> _WORK REQUEST_: Look through the records below and say how many lines include "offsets". Give only that number.
DATA TO EXAMINE: Begin
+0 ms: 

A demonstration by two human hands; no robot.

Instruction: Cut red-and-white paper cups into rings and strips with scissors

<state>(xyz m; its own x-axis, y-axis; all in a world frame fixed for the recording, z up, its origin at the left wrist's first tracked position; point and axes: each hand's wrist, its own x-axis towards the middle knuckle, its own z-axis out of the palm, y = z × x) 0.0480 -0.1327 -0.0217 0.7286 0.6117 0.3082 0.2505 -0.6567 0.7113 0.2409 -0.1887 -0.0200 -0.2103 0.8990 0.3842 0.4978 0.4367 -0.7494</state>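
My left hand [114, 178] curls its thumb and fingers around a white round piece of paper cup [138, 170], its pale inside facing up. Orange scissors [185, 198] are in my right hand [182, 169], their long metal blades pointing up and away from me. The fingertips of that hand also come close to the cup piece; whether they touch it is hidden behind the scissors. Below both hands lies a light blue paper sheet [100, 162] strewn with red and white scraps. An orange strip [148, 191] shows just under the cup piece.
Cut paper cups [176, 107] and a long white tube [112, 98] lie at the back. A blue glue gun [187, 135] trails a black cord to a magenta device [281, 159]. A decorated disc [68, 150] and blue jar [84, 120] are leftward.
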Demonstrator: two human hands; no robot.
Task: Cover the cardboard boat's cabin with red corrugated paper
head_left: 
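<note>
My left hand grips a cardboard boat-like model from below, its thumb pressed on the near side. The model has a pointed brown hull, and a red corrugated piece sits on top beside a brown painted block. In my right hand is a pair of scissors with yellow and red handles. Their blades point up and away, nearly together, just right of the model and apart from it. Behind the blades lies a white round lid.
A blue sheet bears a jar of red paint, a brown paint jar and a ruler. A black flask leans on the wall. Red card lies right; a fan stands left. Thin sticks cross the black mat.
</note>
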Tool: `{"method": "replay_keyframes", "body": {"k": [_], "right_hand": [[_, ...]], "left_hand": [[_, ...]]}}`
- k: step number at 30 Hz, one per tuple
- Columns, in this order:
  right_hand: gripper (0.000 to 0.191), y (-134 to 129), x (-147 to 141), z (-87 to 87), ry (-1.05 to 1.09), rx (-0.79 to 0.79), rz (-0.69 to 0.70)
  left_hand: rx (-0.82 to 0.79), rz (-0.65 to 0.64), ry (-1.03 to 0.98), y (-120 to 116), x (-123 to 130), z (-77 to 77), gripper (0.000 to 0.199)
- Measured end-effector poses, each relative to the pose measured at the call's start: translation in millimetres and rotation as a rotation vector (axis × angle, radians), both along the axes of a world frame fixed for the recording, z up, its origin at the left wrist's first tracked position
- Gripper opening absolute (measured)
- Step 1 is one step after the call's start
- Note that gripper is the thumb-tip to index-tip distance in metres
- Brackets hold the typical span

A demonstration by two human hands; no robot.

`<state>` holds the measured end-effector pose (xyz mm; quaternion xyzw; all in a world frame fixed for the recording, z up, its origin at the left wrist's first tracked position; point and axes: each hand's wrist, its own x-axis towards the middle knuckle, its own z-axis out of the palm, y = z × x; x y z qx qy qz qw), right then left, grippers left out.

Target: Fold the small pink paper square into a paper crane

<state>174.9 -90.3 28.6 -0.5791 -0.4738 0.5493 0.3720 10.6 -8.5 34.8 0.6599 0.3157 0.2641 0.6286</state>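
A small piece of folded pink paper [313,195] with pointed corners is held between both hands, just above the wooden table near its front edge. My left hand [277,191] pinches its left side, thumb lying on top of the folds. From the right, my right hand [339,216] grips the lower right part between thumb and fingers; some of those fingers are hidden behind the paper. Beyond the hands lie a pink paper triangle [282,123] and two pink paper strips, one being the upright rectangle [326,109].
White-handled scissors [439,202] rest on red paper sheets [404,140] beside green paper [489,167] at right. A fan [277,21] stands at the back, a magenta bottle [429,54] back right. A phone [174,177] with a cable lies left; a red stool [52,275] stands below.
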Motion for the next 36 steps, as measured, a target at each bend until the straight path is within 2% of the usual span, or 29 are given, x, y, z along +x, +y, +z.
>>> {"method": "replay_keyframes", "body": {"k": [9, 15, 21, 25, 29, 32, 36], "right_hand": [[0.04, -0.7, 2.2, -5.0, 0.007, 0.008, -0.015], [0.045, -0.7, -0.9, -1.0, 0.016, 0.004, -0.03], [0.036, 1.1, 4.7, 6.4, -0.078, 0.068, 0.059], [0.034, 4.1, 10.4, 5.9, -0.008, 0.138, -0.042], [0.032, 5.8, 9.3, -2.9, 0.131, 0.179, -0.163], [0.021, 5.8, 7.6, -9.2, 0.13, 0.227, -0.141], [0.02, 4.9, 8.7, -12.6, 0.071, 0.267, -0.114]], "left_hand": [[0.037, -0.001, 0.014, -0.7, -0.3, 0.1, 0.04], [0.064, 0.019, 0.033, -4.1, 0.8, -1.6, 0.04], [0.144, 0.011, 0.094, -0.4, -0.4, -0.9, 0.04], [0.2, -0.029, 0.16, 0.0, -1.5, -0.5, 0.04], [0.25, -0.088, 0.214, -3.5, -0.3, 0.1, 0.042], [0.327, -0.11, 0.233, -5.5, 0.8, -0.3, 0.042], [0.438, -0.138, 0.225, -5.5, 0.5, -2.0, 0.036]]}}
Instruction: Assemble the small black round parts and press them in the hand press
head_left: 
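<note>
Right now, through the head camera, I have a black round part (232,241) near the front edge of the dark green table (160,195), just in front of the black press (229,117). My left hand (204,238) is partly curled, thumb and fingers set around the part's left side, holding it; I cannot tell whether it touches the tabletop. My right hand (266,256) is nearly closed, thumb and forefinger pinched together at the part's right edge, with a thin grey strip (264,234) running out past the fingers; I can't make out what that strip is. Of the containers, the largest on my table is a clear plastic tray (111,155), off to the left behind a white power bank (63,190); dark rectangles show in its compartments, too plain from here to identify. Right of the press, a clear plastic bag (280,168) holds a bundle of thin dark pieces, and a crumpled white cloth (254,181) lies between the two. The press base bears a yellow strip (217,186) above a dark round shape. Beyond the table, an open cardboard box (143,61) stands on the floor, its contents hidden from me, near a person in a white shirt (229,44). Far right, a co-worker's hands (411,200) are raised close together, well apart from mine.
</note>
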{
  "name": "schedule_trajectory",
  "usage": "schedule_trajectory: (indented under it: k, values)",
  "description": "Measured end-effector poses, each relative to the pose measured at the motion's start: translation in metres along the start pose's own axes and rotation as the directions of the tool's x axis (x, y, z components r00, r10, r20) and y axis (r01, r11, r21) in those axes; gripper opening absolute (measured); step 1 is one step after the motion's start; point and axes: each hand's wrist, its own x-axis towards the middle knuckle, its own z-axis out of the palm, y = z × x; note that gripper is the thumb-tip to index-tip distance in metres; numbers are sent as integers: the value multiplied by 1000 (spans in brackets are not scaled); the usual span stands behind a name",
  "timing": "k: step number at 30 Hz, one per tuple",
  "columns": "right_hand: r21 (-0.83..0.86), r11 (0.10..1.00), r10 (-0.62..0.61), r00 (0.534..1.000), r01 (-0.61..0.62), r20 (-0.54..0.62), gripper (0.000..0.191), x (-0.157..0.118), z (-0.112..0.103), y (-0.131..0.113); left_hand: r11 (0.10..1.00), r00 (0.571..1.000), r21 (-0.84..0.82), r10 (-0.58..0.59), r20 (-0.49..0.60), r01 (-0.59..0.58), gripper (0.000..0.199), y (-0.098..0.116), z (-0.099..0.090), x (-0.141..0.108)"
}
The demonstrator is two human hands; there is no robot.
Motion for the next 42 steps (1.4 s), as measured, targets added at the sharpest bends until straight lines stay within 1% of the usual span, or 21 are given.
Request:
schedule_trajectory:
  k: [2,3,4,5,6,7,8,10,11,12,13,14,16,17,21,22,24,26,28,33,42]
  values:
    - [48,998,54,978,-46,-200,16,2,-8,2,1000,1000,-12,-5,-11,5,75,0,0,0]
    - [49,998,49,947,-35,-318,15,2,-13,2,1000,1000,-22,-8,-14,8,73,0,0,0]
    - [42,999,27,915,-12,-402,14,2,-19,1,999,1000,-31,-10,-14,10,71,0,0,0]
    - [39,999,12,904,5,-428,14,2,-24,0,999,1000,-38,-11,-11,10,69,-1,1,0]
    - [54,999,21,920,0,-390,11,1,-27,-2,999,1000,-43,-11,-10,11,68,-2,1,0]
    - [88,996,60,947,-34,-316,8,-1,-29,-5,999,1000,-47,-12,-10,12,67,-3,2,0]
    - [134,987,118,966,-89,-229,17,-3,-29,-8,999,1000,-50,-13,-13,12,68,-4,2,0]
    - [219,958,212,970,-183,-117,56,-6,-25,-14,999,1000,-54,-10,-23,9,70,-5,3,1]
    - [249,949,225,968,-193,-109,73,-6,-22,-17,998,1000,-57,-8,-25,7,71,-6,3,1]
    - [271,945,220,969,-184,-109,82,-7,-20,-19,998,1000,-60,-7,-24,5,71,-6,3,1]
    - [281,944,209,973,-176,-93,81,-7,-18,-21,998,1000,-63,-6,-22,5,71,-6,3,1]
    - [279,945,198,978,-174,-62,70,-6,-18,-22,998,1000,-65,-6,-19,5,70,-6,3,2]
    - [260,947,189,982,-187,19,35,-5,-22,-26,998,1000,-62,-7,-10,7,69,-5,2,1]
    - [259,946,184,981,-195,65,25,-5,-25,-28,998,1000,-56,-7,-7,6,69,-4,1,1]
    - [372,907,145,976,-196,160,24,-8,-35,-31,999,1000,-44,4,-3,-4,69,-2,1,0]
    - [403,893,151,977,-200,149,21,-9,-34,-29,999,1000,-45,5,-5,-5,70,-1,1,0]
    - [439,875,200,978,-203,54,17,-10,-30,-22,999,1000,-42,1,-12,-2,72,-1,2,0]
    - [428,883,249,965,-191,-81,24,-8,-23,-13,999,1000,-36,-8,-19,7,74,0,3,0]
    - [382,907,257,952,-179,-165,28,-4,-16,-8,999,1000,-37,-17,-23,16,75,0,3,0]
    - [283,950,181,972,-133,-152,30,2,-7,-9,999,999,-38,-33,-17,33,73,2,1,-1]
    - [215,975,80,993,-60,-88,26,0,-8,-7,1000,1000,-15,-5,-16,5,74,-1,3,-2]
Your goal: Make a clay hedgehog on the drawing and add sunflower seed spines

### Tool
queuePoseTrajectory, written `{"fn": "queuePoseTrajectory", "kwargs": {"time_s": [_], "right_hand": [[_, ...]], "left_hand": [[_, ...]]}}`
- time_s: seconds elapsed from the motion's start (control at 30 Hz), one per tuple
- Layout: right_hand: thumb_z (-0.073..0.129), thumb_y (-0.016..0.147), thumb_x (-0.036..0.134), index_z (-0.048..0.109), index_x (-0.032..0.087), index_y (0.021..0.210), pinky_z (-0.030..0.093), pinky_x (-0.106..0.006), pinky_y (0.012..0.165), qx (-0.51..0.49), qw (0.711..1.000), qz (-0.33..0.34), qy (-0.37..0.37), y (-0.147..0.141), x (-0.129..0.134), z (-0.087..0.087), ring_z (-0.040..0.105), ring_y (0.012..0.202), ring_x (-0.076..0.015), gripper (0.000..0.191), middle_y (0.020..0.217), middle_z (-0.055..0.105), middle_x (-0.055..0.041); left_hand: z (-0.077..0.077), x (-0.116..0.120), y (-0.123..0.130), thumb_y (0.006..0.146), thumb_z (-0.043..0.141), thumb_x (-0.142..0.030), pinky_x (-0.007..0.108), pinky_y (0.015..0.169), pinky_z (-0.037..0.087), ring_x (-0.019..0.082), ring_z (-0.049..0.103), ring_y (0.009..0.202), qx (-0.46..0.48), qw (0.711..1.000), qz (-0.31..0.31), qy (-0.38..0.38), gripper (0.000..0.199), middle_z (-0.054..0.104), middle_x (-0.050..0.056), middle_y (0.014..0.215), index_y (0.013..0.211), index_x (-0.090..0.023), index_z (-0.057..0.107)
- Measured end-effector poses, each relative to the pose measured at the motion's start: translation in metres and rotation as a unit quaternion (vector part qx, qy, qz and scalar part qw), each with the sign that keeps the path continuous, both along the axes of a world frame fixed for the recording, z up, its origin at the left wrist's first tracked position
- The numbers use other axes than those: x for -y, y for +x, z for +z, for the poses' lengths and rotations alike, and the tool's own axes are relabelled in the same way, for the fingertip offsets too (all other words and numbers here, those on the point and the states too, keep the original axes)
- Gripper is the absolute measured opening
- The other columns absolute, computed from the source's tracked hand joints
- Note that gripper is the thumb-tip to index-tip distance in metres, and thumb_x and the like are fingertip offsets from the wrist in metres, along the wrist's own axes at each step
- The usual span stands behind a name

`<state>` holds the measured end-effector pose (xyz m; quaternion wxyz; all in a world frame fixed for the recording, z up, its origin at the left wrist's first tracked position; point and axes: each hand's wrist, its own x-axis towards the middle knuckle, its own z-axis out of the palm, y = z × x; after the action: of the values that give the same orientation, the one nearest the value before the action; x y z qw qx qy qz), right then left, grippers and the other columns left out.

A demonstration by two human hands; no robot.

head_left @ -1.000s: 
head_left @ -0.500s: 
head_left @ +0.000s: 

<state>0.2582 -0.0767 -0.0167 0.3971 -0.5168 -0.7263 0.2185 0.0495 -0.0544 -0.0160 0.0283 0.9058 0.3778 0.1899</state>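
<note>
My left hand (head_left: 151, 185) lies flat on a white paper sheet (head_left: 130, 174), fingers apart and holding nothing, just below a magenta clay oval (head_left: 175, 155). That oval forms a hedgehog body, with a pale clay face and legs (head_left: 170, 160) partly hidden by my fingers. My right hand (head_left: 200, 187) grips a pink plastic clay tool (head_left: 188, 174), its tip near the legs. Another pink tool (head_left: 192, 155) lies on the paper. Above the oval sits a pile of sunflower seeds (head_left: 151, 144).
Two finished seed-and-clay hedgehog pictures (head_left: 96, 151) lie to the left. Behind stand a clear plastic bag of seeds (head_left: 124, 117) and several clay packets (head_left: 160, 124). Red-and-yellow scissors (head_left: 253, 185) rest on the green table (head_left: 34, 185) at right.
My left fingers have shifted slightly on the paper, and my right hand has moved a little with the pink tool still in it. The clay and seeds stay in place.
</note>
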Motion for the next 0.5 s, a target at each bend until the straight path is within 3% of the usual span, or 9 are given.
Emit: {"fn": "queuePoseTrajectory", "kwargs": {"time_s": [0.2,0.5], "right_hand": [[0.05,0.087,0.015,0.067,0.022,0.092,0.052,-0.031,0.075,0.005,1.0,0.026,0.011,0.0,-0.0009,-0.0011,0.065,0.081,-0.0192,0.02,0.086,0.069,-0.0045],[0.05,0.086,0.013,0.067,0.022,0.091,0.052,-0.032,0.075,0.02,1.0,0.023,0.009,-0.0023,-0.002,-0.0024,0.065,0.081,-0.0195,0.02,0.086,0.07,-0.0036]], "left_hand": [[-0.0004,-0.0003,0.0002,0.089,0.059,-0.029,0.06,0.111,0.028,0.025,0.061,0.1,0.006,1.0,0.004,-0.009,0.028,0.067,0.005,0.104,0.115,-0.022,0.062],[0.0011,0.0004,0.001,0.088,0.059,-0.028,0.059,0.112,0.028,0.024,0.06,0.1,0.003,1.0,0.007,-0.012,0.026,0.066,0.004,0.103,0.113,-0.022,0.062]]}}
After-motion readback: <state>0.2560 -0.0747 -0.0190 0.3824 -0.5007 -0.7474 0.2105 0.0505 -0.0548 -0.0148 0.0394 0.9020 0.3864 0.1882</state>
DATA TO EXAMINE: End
> _EXPECTED ANSWER_: 2